Les évêques écoutent les pasteurs qui rencontrent ces personnes ; bien souvent également, les évêques connaissent des situations de ce genre. Des experts en sciences humaines font avancer la réflexion. Un discernement s’impose en étant évidemment fidèle à la Parole de Dieu contenue dans l’Écriture et portée par la grande Tradition de l’Église.
Devant des situations nouvelles au plan pastoral, nous cherchons à discerner et nous avons à fortifier la foi de ceux qui cherchent la lumière, le bonheur. Et nous respectons le choix fait en conscience par ceux qui nous interpellent.
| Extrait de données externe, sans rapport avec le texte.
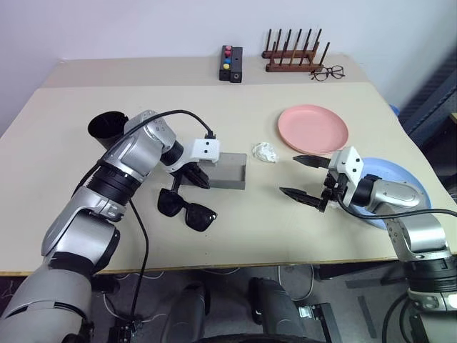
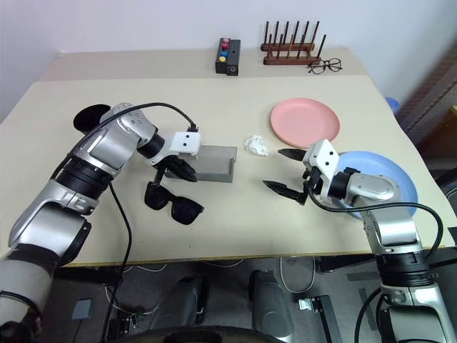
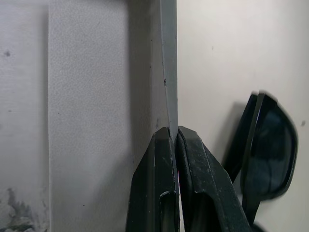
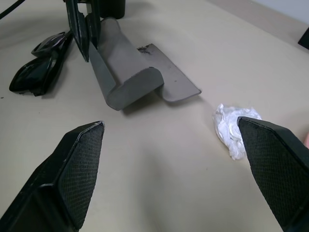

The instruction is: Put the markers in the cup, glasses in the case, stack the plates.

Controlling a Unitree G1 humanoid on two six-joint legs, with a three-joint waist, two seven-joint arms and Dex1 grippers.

Le Cardinal a bien insisté sur ce cheminement dans le discernement moral.
Un pèlerinage comme successeurs des apôtres
Une visite ad limina Apostolorum comprend la prière sur la tombe de l’apôtre Pierre à la Basilique Saint-Pierre et sur la tombe de l’apôtre Paul à la Basilique Saint-Paul hors les murs. Deux martyrs, témoins du Christ mort et ressuscité. Ces deux apôtres ont une mission jusqu’à la consommation des siècles quand le Christ viendra en gloire. Leur être unis fait partie du ministère de l’évêque.
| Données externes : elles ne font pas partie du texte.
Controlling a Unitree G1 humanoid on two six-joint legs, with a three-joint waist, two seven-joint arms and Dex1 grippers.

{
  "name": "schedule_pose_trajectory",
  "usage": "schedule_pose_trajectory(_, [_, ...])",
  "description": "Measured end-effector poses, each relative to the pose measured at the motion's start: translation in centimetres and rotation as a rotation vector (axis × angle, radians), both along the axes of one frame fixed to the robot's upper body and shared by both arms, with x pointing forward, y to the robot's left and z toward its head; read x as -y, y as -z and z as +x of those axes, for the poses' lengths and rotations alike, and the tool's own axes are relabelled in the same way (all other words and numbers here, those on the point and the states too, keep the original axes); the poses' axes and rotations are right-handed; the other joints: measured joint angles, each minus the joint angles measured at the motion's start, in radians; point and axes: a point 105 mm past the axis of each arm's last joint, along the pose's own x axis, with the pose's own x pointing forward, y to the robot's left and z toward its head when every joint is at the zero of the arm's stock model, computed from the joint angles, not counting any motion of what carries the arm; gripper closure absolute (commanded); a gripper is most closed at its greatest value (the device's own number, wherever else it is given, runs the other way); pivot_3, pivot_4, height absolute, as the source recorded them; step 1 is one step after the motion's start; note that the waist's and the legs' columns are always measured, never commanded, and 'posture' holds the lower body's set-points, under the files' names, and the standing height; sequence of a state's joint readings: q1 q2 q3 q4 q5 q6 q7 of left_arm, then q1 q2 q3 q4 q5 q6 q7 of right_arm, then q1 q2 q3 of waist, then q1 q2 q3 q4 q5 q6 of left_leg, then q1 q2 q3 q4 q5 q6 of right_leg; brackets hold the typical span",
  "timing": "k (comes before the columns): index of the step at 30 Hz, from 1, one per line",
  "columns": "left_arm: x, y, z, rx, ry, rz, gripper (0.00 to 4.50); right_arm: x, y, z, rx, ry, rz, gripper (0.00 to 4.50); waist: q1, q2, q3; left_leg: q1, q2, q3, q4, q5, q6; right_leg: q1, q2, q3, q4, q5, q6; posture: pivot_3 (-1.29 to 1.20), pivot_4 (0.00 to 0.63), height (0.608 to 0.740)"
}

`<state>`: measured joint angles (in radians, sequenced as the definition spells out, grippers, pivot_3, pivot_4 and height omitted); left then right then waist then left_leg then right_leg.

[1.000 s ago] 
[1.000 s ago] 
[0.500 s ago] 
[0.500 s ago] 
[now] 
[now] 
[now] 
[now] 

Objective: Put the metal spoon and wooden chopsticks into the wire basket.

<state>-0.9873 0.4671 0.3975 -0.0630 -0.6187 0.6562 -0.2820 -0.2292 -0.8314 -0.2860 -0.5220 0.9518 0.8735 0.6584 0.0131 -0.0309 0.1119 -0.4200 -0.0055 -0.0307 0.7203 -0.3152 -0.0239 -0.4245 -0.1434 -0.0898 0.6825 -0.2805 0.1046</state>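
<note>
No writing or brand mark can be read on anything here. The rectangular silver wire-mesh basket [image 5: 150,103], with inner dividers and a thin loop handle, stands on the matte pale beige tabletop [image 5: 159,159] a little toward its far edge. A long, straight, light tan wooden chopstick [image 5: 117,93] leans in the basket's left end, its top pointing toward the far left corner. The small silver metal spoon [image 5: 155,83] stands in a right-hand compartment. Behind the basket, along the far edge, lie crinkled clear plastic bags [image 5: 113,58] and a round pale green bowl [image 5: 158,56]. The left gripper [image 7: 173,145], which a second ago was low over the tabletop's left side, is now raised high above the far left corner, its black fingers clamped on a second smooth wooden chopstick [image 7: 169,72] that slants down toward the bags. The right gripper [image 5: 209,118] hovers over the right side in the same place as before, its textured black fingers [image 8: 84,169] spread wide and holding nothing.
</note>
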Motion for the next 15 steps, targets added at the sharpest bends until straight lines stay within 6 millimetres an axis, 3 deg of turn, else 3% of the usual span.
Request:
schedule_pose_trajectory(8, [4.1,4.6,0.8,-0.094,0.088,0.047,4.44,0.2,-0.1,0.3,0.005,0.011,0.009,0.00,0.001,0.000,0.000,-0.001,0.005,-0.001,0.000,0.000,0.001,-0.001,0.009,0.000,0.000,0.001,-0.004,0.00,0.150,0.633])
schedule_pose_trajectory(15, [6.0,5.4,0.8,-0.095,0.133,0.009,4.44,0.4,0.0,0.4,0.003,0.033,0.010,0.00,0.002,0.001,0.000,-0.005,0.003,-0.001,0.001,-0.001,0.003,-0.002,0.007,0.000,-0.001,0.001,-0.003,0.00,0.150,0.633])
Les évêques célèbrent également à la Basilique Saint-Jean de Latran, la cathédrale de l’évêque de Rome, et à la Basilique Sainte-Marie-Majeure, qui contient l’icône de Marie, Salut du peuple romain, que le Pape François va vénérer avant de partir pour une visite pastorale quelque part sur la planète et après son retour.
Cette année, les évêques ont célébré à l’église du Campo Santo dei Teutonici et dei Fiamminghi (en allemand) et à la Basilique des Saints-Jean-et-Paul, l’église attribuée au Cardinal De Kesel, une église des Passionistes (en italien). Le premier dimanche de l’Avent, le Cardinal a présidé l’eucharistie de 9 h en la Basilique Saint-Pierre.
Nous avons aussi célébré les vêpres à l’église Saint-Julien-des-Flamands, suivies du Te Deum pour le Roi.
Enfin, nous avons eu la joie d’être reçus par l’ambassadeur de Belgique près le Saint-Siège, M. Patrick Renault ; par la communauté belge à Saint-Julien-des-Flamands, qui est l’église nationale belge à Rome ; par le Collège belge et la Communauté des Frères de la Charité ; par l’ambassade de Belgique pour la conférence de presse du Cardinal et la collation qui a suivi.
Merci aux deux porte-parole, le Père Tommy Scholtes et M. Geert De Kerpel ; merci au Secrétaire général de la Conférence épiscopale, Mgr Herman Cosijns, et au Recteur du Collège belge, Mgr Dirk Smet, qui ont, avec discrétion et compétence, préparé et accompagné cette visite ad limina.